In one or more embodiments, the amino acid sequence of the Cas9 enzyme is shown as SEQ ID No. 2, positions 42-1452, or as amino acid residues 42-1419 of SEQ ID No. 72.

In one or more embodiments, the cytosine deaminase is a full-length cytosine deaminase or a fragment thereof, wherein the fragment comprises at least an NLS domain, a catalytic domain, and an apodec-like domain of a cytosine deaminase.

In one or more embodiments, the cytosine deaminase has substitution mutations at amino acid residues 10, 82 and 156.

In one or more embodiments, the substitution mutations are K10E, T I and E156G.

In one or more embodiments, the fragment comprises at least amino acid residues 9-182 of AID, e.g., at least amino acid residues 1-182 of AID.

In one or more embodiments, the cytosine deaminase has an amino acid sequence as set forth in amino acids 1457-1654 of SEQ ID NO. 2 or as set forth in amino acid residues 1448-1629 of SEQ ID NO. 68.

In one or more embodiments, the fragment comprises at least amino acid residues 1465-1638 of SEQ ID NO. 2, e.g., at least amino acid residues 1457-1638 of SEQ ID NO. 2.

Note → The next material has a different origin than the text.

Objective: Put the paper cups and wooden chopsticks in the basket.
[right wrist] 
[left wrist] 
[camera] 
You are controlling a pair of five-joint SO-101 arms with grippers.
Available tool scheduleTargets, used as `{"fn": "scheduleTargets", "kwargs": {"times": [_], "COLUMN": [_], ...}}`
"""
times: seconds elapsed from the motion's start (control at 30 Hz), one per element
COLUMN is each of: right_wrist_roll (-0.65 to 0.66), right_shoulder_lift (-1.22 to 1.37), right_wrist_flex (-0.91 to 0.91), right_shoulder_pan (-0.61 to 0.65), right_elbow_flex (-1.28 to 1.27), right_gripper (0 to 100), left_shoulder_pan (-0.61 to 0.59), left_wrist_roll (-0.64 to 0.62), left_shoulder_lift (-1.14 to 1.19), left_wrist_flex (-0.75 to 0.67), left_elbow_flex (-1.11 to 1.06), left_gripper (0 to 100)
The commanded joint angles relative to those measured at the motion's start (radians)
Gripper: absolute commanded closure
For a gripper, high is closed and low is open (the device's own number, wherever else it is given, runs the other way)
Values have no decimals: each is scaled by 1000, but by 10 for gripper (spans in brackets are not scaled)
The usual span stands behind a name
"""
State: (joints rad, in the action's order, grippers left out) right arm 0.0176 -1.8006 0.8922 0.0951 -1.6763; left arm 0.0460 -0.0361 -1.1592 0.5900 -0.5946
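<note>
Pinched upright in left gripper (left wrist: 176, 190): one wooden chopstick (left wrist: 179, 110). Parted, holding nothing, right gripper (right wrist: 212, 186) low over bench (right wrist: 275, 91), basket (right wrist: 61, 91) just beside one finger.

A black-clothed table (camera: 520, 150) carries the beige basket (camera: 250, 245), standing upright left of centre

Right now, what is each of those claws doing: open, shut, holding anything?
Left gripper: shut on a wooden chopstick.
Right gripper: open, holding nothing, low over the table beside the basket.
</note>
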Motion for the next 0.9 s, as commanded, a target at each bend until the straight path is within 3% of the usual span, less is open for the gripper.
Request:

In one or more embodiments, the fragment consists of amino acid residues 1-182, consists of amino acid residues 1-186, or consists of amino acid residues 1-190.

In one or more embodiments, the fusion protein further comprises one or more of a linker, a nuclear localization sequence, and an amino acid residue or amino acid sequence introduced to construct the fusion protein, facilitate expression of the recombinant protein, obtain a recombinant protein that is automatically secreted out of the host cell, or facilitate purification of the recombinant protein.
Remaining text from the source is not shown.